A chave para o sucesso – e para a boa venda de um livro de autoajuda ou artigo motivacional – está no autocontrole. Ou, no mínimo de tensão possível diante do fato de que seu futuro, querendo ou não, depende só de você. A própria Psicologia denomina esse fenômeno de diversas maneiras – a adoção delas fica literalmente a gosto do cliente. O Existencialismo prega a noção básica e universal sobre a responsabilidade do mundo ao seu redor como diretamente relacionada à sua própria escolha de existir nele, e os meios pelos quais você torna isso possível. A análise do comportamento sugere o exercício diário da inteligência emocional como forma de equilibrar a ansiedade e a tensão diante do desconhecido ao seu redor. Freud acha que a culpa é tudo isso é da sua mãe, e por aí vai.

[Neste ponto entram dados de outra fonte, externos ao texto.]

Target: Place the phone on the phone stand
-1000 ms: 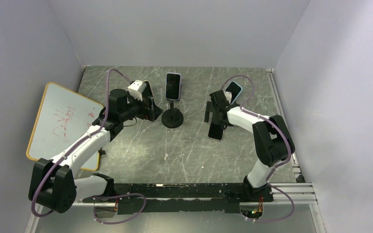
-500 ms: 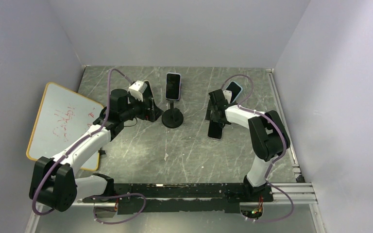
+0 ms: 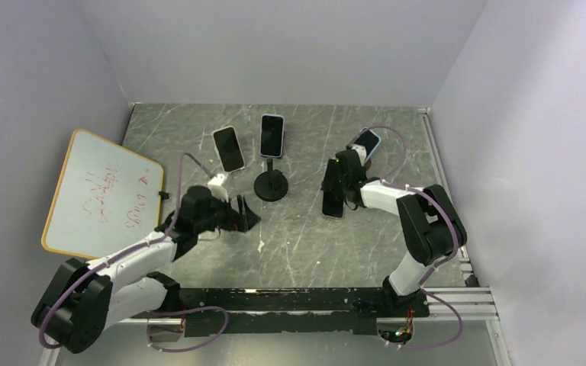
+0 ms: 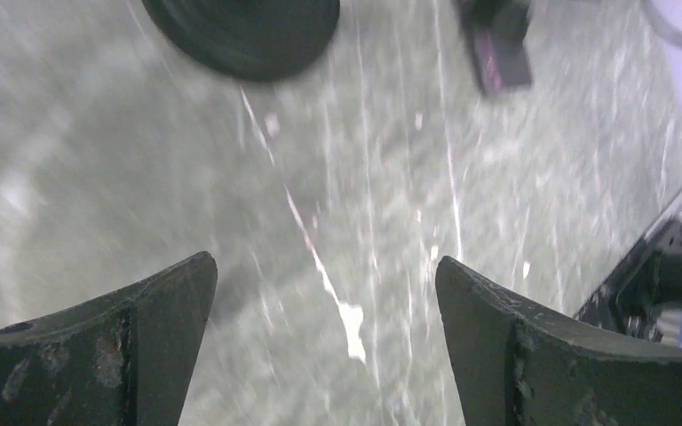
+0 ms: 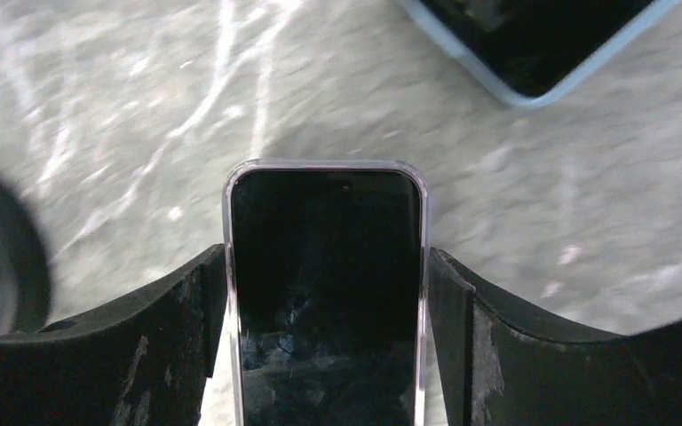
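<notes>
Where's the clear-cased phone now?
In the top view the clear-cased phone is right of the stand base, nearer than the blue-cased phone; the right wrist view shows the right gripper with both jaws against its edges.

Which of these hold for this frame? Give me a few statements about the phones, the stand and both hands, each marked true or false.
1. An upright phone sits on the phone stand. True.
2. The left hand grips a phone. False: it is open and empty over the table.
3. The right hand has its fingers against both long edges of the clear-cased phone. True.
4. The blue-cased phone lies left of the stand. False: it lies to the stand's right, just beyond the right hand.
</notes>
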Controlling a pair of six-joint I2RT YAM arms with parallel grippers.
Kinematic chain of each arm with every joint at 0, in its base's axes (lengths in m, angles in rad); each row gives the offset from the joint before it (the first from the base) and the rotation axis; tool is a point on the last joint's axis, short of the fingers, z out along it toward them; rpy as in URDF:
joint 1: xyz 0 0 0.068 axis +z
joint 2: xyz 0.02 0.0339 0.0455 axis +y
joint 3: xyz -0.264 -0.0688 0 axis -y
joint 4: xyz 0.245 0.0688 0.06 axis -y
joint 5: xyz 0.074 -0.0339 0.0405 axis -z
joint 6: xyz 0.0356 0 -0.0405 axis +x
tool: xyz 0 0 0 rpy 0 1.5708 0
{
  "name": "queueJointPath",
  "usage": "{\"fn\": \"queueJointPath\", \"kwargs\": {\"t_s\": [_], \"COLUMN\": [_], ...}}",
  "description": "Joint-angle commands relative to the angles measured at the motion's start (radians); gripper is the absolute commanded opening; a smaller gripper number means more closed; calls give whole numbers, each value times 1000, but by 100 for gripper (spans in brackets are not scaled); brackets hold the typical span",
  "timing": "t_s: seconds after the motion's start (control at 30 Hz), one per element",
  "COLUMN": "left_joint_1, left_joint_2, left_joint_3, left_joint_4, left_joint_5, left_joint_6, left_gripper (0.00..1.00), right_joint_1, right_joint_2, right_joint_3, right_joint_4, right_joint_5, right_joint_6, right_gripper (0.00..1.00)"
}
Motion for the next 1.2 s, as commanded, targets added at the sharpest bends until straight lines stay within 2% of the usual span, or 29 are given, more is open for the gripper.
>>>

A verdade, singular e ampla para toda a minha existência, reside em uma única e aparentemente inexistente fobia formal: o medo literal de ser menos inteligente do que o necessário para ser bem sucedido nessa vida. Talvez na anterior eu tenha sido mais confiante, ou então, mais sorte na próxima encarnação. Aqui e agora, sigo preocupado. O que justifica minha incessante ansiedade sobre um futuro profissional funcional e, antes disso, várias sessões de terapia vocacional para responder à angústia de todo estudante de Ensino Médio: o que você quer ser quando crescer? E a pergunta bônus oculta no questionamento: o que você quer fazer pelo resto da sua vida?

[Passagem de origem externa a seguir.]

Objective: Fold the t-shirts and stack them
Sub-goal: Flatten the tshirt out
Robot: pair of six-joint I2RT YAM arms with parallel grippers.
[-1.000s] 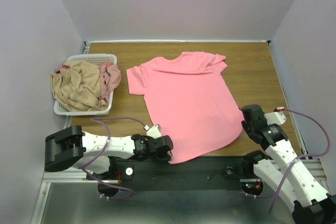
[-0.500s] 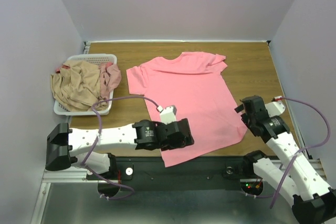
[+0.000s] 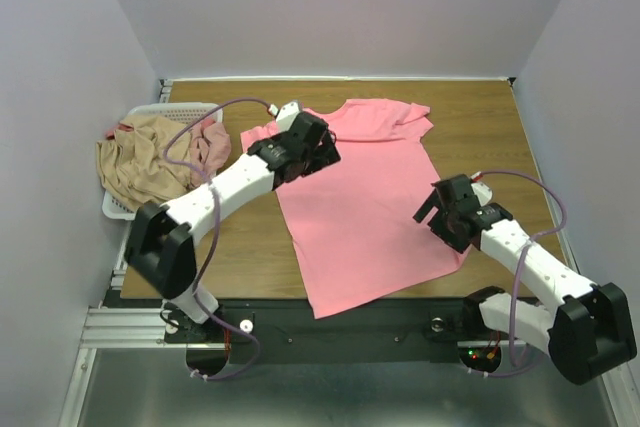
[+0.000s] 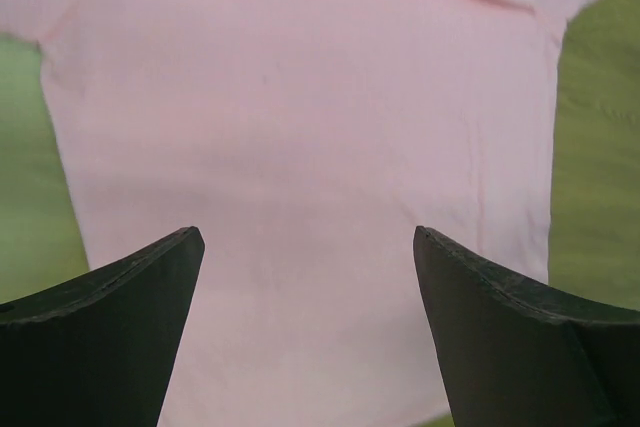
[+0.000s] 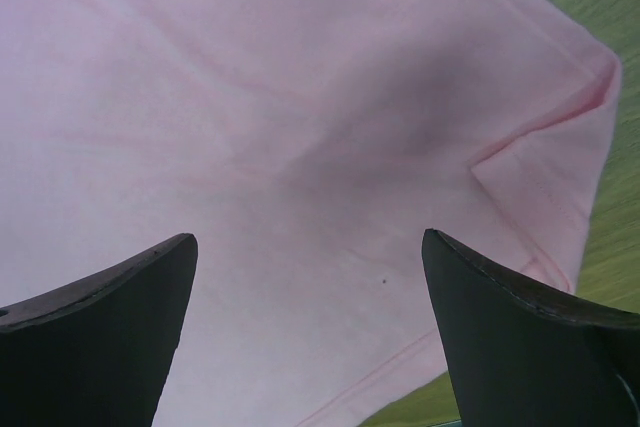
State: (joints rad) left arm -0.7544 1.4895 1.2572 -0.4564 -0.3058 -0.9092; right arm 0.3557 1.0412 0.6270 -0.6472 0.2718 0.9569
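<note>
Top external view is showing the salmon-pink t-shirt (image 3: 370, 207) lying spread flat on the wooden bench (image 3: 490, 137), collar toward the far wall and hem reaching the near edge. Its sleeve on the right is lying partly folded over itself.

The left tool (image 3: 326, 155) is hovering over the shirt's upper left part, near the shoulder, with its jaws standing wide apart and nothing between them. In the left wrist view, the left tool (image 4: 308, 237) is looking down on the salmon-pink t-shirt (image 4: 300, 97) from above. Both dark fingers (image 4: 110, 317) are framing bare cloth, with most of the shirt's width in sight and strips of bench showing at either side.

The right tool (image 3: 430, 211) is sitting at the shirt's lower right edge, also spread wide and gripping nothing. In the right wrist view, the right tool (image 5: 310, 239) is hanging close over the salmon-pink t-shirt (image 5: 250, 97) and casting a soft shadow on it. A corner of the hem is lying turned over at the right side. Whether either tool's fingertips are touching the cloth I cannot tell.

At the far left, the white basket (image 3: 113, 209) is sitting on the bench, well apart from the spread shirt. The tan-beige t-shirt (image 3: 145, 162) is lying crumpled in it and spilling over the rim. The dusty pink t-shirt (image 3: 208, 142) is lying bunched just beside it on the basket's right side.
</note>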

É o sentimento quase fatal que sempre me deixou com ressalvas diante dos editais de concurso público que meu pai invariavelmente encaminhou para mim por WhatsApp ou e-mail no passar dos anos. Não que a iniciativa privada seja a solução dos problemas do homem moderno, mas há uma liberdade inerente a todo contrato de trabalho indeterminado que sempre deu um ar de mistério às minhas empreitadas. Desde que Fernando Pessoa nos concedeu a lógica fundamental sobre termos todos os sonhos do mundo à nossa disposição, a consequência resume-se a uma questão de probabilidade matemática: quantas vidas eu ainda posso ter em meio a esta? A equação só não leva em consideração a relatividade do tempo: quanta energia você ainda está disposto a gastar para começar tudo de novo, mais uma vez? Eu não sei.
Só o que sei é que, pela primeira vez nesta vida, vou arriscar ir um pouco além do mundo que conheço. Finalmente colocando à prova o quão eficaz é este cérebro. O mesmo que passa tanto tempo questionando o motivo pelo qual o Pato Donald usa uma toalha enrolada na cintura ao sair do banho – se ele nunca usa calças – também se sairia tão bem ao balancear fundamentos, objetivos e princípios do direito constitucional brasileiro? Veremos.
Ao mesmo tempo em que gostaria de manter minha pequena aventura reservada para entes próximos e neuroses íntimas, todo artigo motivacional que li também frisa a importância de uma boa rede de apoio. Ainda, ressalva-se que o desabafo em si já contribui para uma bagagem emocional menor durante a prova. Nos atentemos também que a adesão desta crônica tende a ser tão inconsequente quanto a leitura de editais ou termos de uso, resumindo a jurisprudência da mesma aos meus eternos fãs: meu amor, minha mãe, e um ou outro desavisado que não imaginava o quão inútil seriam todas essas linhas.
Para registro: o medo de não ser bom o bastante ou de sentir-se insuficiente se chama “atelofobia”. O termo “atelo” em si é um jargão usado em Medicina para referir-se a algo incompleto ou imperfeito. Enquanto isso, “atelo” soa como “aterro”, que parece ser só mais um lembrete de que preciso limpar minha casa nesse fim de semana.